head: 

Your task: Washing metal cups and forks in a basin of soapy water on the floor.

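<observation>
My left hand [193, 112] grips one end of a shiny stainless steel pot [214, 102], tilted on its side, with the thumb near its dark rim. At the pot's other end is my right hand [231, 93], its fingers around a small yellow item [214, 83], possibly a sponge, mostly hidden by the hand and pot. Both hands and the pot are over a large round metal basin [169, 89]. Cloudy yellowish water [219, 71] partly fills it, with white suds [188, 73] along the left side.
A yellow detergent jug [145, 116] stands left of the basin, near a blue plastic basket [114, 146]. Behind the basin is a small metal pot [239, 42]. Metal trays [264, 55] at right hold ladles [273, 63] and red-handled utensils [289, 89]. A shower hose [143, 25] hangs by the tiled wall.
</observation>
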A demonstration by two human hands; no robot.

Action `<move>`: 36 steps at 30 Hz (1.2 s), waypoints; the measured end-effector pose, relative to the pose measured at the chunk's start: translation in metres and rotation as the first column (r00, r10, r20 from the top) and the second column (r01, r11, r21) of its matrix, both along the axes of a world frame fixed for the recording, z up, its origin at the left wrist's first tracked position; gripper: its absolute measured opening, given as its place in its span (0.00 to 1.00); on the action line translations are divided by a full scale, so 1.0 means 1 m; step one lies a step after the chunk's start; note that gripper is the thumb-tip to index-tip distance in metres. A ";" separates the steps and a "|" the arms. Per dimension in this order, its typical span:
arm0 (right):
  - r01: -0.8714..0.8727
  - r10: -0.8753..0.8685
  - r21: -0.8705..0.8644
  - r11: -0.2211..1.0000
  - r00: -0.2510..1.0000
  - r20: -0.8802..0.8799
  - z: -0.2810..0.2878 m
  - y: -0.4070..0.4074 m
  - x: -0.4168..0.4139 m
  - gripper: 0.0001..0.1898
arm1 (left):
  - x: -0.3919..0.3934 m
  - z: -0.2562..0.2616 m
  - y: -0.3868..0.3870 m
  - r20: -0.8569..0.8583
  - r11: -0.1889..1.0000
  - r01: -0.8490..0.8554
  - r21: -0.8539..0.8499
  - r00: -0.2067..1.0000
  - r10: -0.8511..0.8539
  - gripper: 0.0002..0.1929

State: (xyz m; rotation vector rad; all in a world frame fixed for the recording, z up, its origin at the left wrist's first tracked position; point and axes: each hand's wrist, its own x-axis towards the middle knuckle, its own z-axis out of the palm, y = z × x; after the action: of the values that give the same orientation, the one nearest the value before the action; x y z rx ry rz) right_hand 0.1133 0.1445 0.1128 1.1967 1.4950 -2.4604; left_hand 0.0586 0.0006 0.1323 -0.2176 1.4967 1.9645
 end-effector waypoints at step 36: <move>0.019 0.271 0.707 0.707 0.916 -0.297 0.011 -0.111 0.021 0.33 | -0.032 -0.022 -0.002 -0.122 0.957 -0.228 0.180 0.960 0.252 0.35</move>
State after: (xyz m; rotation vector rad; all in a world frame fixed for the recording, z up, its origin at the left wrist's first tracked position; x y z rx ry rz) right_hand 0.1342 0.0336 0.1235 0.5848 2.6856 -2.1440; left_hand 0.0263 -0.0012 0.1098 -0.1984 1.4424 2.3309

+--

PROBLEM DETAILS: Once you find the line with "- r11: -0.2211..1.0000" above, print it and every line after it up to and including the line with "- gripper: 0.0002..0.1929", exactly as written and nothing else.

EXERCISE ANSWER:
  - r11: -0.2211..1.0000
  - r00: -0.2510..1.0000
  - r20: -0.8802..0.8799
  - z: -0.2810..0.2878 m
  - y: -0.4070..0.4074 m
  - x: -0.4168..0.4139 m
  - gripper: 0.0001..0.1898
arm1 (left):
  - x: -0.3919..0.3934 m
  - z: -0.2562..0.2616 m
  - y: -0.3868..0.3870 m
  - r20: -0.8569..0.8583
  - r11: -0.1889..1.0000
  - r01: -0.8490..0.8554
  - r21: -0.8539..0.8499
  - r00: -0.2067..1.0000
  - r10: -0.8511..0.8539
  - gripper: 0.0002..0.1929

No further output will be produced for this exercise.